*** Opening of Records for this task ***
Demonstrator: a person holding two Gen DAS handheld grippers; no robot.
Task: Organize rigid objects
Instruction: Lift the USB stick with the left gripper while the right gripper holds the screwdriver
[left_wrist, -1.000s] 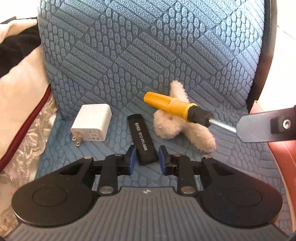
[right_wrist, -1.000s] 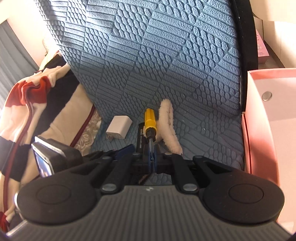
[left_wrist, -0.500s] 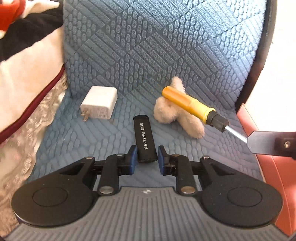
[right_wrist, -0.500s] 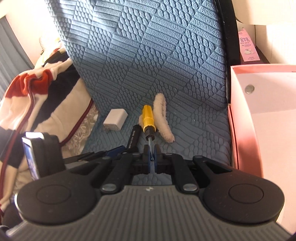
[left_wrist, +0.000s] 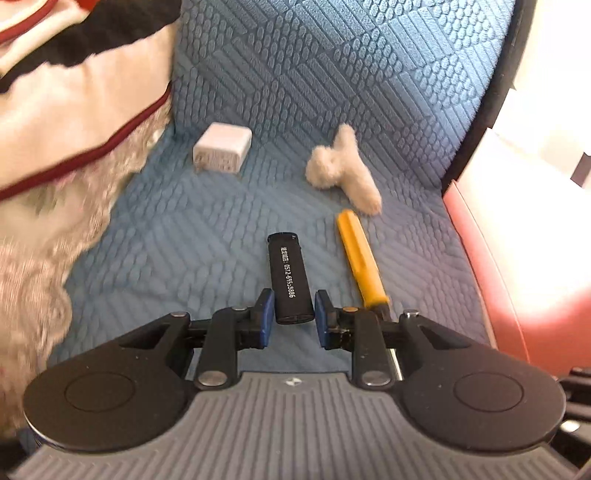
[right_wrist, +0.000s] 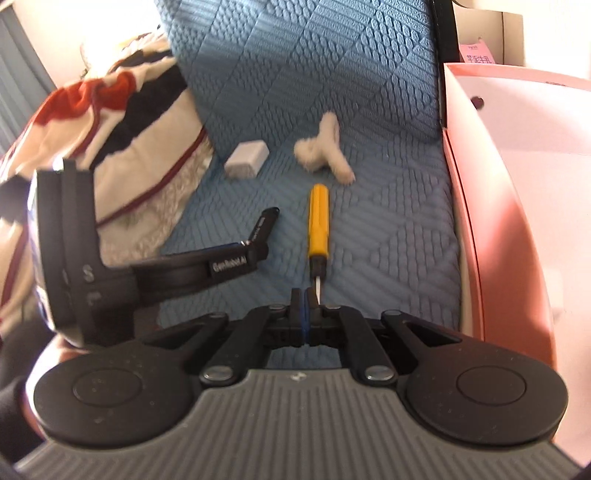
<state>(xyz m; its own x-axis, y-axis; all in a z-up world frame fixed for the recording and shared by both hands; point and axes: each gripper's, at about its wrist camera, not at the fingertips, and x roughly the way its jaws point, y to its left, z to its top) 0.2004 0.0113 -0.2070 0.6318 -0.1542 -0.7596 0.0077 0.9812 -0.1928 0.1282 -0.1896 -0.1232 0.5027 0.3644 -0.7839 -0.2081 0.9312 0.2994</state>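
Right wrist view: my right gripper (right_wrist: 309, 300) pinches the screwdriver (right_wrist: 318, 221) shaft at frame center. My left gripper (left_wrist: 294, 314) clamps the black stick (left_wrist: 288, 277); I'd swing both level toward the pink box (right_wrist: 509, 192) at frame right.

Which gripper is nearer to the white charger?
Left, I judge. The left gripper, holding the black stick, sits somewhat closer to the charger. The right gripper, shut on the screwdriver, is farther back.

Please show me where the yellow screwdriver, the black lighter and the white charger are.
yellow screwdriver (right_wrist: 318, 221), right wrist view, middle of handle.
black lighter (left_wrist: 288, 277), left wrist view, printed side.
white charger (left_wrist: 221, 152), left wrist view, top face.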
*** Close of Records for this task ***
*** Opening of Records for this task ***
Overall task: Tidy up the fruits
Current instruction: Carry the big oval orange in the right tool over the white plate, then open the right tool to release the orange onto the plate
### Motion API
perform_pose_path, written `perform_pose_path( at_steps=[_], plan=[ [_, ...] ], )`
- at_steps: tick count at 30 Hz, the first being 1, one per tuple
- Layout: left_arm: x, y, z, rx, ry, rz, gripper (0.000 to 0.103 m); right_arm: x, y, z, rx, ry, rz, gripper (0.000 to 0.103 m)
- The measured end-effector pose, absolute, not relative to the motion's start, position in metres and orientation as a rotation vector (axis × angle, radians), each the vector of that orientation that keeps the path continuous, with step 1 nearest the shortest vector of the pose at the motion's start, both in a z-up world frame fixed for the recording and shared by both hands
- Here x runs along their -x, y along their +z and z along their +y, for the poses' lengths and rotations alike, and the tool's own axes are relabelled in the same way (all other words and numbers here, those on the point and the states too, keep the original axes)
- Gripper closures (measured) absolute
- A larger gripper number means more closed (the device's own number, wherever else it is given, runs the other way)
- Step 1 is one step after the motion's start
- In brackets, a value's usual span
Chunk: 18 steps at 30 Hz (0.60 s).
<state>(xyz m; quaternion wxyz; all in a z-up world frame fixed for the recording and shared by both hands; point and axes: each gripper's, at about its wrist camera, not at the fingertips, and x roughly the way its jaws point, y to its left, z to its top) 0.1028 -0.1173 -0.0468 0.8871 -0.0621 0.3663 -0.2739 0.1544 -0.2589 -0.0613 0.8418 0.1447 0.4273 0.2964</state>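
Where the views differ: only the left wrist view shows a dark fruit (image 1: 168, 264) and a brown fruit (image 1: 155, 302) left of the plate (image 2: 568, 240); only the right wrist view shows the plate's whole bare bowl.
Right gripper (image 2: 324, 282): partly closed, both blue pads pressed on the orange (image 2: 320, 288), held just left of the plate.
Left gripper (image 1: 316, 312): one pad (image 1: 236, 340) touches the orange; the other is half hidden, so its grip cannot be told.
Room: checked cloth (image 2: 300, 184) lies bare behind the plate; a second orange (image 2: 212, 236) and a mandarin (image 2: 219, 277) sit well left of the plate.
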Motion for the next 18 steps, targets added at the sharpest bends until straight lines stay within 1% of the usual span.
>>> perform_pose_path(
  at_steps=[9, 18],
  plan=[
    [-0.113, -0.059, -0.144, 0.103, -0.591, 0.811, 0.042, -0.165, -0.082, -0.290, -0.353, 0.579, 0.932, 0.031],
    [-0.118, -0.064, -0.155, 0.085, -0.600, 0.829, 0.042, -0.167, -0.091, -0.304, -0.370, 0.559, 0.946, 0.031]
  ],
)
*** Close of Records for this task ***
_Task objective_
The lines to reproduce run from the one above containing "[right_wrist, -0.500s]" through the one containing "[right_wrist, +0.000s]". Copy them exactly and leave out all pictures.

_Expected answer_
[right_wrist, -0.500s] 
[left_wrist, +0.000s] 
[right_wrist, +0.000s] 

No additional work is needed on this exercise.